Decision-making is an inescapable fact of business life. Some choices work out, others are regretted. But learning from those decisions helps season an executive.
Diego Ramos, executive vice president of Audi Latin America, pictued above, led discussion on ways to improve decision-making during WorldCity’s CEO Club event May 8. Talks had an automotive tint since Ramos worked at Spain’s SEAT before joining Audi, part of Germany’s Volkswagen Group.
Ramos began with a story about vacationing in Spain in 2009, with his toes literally in the water. His cell phone rang. The unknown caller said he wanted to meet in London and talk about a job. “I’ll send you my resume,” Ramos said.
That caller turned out to be über-entrepreneur Elon Musk, who launched electric car maker Tesla Motors.
Ramos turned down Musk’s offer, which included stock options that by now, would be worth millions of dollars.
Was that a good choice?
“I took the right decision for me,” Ramos said. At that time, he was looking for financial stability. “What I wanted was to make sure that my kids went to university.”
Ramos also wasn’t convinced then that Musk was committed to building an automotive company or that electric cars would be more than a novelty.
Some participants – in answering a question from WorldCity CEO Ken Roberts – said they probably would have taken the risk. But others mulled less quantitative aspects of the decision.
“It’s not only the outcome, it’s the journey,” remarked Leonel Azuela, founder and managing director of Quaxar, a digital marketing firm. And, while Tesla traded at $236.70 per share on May 8, its progress was not so clear in 2009.
People may not know exactly what they want, said Ramos, “but I knew exactly what I did not want.”
Know your audience, overcome biases
Decisions also can be based on the wrong criteria, Ramos told the group, referring to a business case he studied at Ashridge Business School in London. His team evaluated venerable British automaker Morgan Motor Company Ltd., whose bespoke cars can take a decade to arrive after an order is placed.
Ramos’ team suggested Morgan invest in a massive increase in productivity, a value revered in the world of engineering. But their idea was panned. “When we finished, not one of us understood,” he said.
The team then learned that “Morgan is not a car company; it’s a club.” Morgan owners are passionate about their cars and don’t care much about productivity, he said. “We missed the point.”
The moral of that Morgan story: People come in with their own preconceptions, Ramos said. “Many times, we take these decisions based on the biases we have.”
Cadillac’s headquarters move
Participants then were asked their thoughts on why Cadillac recently decided to move its headquarters away from Detroit, home of its parent company General Motors, and to set up in New York City.
“The talk was about getting closer to the market,” said Steven Bartley, principal at Americas Gateway – Search & Consulting.
“They were trying to break the mold,” suggested Alfredo Fuchs, vice president at Right Management.
“My feeling is that changing a location doesn’t change a company,” noted Arun Sharma, University of Miami School of Business marketing professor. “This is people attacking the wrong problem.”
Ramos didn’t know the rationale, but saw similarities to Audi’s move in the early ‘90s to differentiate its high-end brand from the broader VW group.
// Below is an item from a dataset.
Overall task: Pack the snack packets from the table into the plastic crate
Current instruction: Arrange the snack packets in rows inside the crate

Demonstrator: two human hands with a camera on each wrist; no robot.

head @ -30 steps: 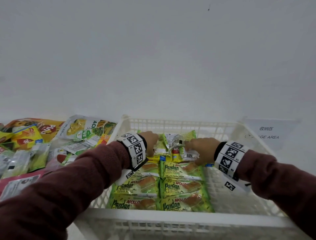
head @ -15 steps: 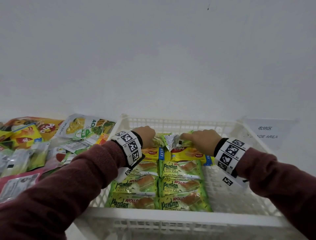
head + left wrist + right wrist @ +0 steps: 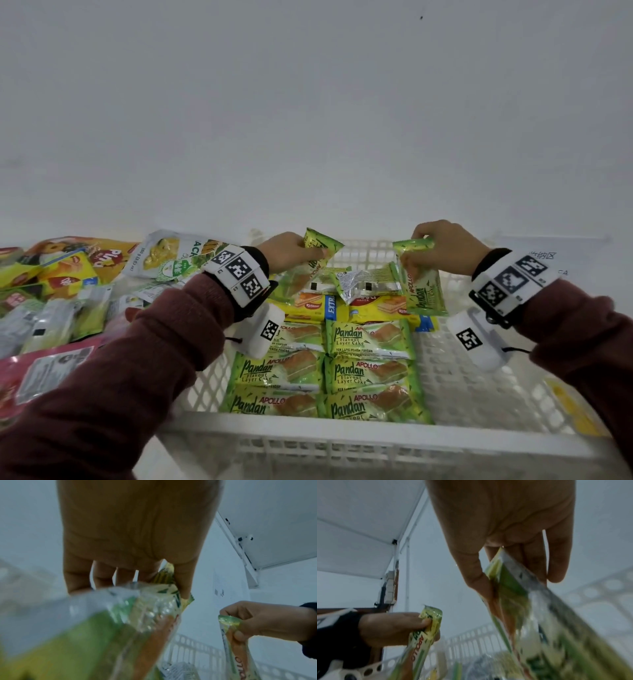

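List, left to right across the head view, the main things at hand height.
Loose snack packets on the table → left hand gripping a Pandan packet → right hand gripping another Pandan packet → paper sign.

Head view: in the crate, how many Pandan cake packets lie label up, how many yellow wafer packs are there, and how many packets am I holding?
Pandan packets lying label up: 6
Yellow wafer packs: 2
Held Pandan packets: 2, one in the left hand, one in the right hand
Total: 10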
Such choices, he said, weigh synergy – which often involves saving money – and focus, which can be hard to quantify.
Speed in decision-making and tech adoption
“How does Audi make decisions?” asked WorldCity’s Roberts.
Over a long period of time, said Ramos. That’s the norm for auto companies that must factor in safety and wear-and-tear issues. Simply adding a new car color is a process that can take several years.
“The cycles are terribly long,” said Ramos, adding that planning spans 15 to 20 years. “If we are doing well today, it is because of what was decided 10 years ago.”
Is customer adoption of new technology a challenge?, asked George Calienes, senior vice president for Latin American operations at air conditioning maker Daikin Applied. Calienes said his company is changing to more efficient magnetic technology, but acceptance is slow.
“We face the same thing,” Ramos said. Customers tend to buy “an evolution” of what they had before.
That’s why he predicts slow acceptance of the plug-in electric car. Until electric cars can travel a longer range on one charge, they’ll remain second or third cars in U.S. households, where drivers want the freedom to go where and when they want, said Ramos.
The CEO Club is one of five event series that WorldCity offers to bring together executives in greater Miami on international business topics. The CEO series is sponsored by the University of Miami School of Business Administration and commercial real estate firm CBRE.
The next CEO Club event is set for June 5.